§ **Problem details**
Starting at the first line of the data below, repeat each line word for word up to and including the line with "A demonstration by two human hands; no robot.".

=== Data section ===

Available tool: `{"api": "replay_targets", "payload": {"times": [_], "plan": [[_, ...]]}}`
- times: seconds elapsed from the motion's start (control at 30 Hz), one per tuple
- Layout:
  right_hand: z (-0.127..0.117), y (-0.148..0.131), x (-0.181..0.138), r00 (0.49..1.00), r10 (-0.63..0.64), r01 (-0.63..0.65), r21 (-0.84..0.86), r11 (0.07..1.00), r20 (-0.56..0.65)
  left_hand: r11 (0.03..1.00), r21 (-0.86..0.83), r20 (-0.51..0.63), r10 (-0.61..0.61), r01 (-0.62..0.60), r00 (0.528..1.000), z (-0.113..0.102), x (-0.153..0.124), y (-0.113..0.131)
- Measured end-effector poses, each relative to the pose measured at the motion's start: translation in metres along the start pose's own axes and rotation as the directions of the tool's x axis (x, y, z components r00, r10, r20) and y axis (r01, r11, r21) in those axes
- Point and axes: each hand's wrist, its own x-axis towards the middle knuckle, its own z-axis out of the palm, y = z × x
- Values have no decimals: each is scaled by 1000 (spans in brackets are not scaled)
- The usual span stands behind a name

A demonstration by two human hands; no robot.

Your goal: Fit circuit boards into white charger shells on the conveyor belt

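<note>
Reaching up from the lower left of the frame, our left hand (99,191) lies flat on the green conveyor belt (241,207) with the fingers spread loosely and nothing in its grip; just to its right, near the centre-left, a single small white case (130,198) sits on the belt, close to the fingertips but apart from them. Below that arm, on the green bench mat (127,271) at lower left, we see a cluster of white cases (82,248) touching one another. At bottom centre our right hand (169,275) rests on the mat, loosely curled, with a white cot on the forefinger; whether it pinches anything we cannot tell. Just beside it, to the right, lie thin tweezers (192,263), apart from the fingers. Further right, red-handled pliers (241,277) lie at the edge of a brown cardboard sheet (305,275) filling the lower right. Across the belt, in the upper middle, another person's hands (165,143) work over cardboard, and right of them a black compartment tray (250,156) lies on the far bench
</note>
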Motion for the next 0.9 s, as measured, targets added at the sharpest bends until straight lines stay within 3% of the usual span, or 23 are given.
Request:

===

§ **Result**
Available tool: `{"api": "replay_targets", "payload": {"times": [_], "plan": [[_, ...]]}}`
- times: seconds elapsed from the motion's start (control at 30 Hz), one per tuple
- Layout:
  right_hand: z (-0.127..0.117), y (-0.148..0.131), x (-0.181..0.138), r00 (0.49..1.00), r10 (-0.63..0.64), r01 (-0.63..0.65), r21 (-0.84..0.86), r11 (0.07..1.00), r20 (-0.56..0.65)
  left_hand: r11 (0.03..1.00), r21 (-0.86..0.83), r20 (-0.51..0.63), r10 (-0.61..0.61), r01 (-0.62..0.60), r00 (0.528..1.000), z (-0.113..0.102), x (-0.153..0.124), y (-0.113..0.131)
- Measured end-effector poses, each relative to the pose measured at the motion's start: translation in metres along the start pose's own axes and rotation as the directions of the tool's x axis (x, y, z components r00, r10, r20) and y axis (r01, r11, r21) in those axes
- Point and axes: each hand's wrist, its own x-axis towards the middle knuckle, its own z-axis out of the palm, y = z × x
- Values have no decimals: each is scaled by 1000 (spans in brackets are not scaled)
- The usual span stands behind a name

A demonstration by two human hands; no robot.

This answer requires nothing further.